Wits University professor of vaccinology Shabir Madhi said that in previous waves the transmissibility in a household was around 30%, but now with Delta it has shot up to 100%. He said modellers in SA had not accounted for “so many mutations over such a short period of time” and that this could result from their expertise being more familiar with HIV and TB, which behave differently.

But even Madhi, an expert in respiratory diseases, said he had not anticipated the third wave would supersede the second wave because of the Delta variant. However, he added, the high number of Beta infections in the second wave is now standing us in good stead as Delta bites — not in terms of numbers but in terms of hospitalisations and deaths.

“The numbers are horrific, but things could have been much worse with less immunity,” he said. “Infections from previous waves are at least conferring some level of protection against hospitalisation and death, but that comes as cold comfort to health-care workers who are completely overwhelmed.
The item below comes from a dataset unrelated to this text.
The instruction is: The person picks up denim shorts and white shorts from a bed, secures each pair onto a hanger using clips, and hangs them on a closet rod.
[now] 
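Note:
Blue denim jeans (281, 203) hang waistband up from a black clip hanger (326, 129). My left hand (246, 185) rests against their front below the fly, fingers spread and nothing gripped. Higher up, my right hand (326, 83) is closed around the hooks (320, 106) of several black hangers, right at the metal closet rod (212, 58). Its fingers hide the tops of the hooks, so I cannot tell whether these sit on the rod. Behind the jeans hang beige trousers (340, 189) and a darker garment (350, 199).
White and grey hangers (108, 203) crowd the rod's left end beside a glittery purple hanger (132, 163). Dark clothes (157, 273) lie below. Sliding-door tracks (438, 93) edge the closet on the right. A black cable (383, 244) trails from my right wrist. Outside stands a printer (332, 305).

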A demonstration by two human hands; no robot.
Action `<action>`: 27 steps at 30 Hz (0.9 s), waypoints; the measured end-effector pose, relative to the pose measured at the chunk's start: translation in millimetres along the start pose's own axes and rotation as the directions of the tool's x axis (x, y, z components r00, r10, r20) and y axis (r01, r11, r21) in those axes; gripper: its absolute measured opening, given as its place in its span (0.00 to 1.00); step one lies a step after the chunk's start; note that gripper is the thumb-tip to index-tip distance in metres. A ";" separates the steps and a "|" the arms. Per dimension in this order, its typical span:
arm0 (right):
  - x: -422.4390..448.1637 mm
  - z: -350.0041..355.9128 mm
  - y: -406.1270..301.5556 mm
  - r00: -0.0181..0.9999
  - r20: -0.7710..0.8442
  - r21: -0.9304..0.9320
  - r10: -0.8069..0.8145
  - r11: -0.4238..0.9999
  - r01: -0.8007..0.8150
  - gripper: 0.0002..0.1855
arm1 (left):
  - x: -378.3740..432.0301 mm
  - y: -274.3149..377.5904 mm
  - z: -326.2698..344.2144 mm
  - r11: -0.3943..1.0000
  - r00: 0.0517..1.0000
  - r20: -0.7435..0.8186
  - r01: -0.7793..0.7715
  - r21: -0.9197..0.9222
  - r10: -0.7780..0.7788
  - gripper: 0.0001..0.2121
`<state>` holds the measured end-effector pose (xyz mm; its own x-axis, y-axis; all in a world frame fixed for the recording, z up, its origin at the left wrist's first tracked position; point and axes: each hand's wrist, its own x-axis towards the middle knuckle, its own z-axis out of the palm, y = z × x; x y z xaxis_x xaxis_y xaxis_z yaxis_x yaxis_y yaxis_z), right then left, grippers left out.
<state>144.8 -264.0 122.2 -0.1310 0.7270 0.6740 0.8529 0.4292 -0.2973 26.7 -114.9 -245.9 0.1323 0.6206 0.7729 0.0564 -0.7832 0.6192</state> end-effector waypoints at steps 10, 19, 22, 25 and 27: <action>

 “‘[Delta] is now completely dominating the Beta variant and has outcompeted it, but not because it is more virulent but because it is so much more transmissible.”

Madhi said preliminary data from UK studies had shown more severe disease but that their context is very different.

“Our population immunity is very different to the UK, as we found that 19% of adults and children had been infected before the second wave even peaked and it was probably closer to 35% at the peak. In the UK, it’s less than 10%, so we are afforded more underlying immunity whereas they may see more severe disease with the Delta variant.”

By the time of a fourth wave in SA, another variant could have emerged as an even fitter virus, leading to calls for a rapid increase in the number of vaccinations from just over 100,000 to 125,000 a day in the past week.

Professor Jeremy Seekings, director of the University of Cape Town Centre for Social Science Research, and UCT economics professor Nicoli Nattrass — who are tracking the vaccinations programme — said the programme needed to triple its pace. “We need to change gear,” said Nattrass. She called for jabs to also be done on weekends.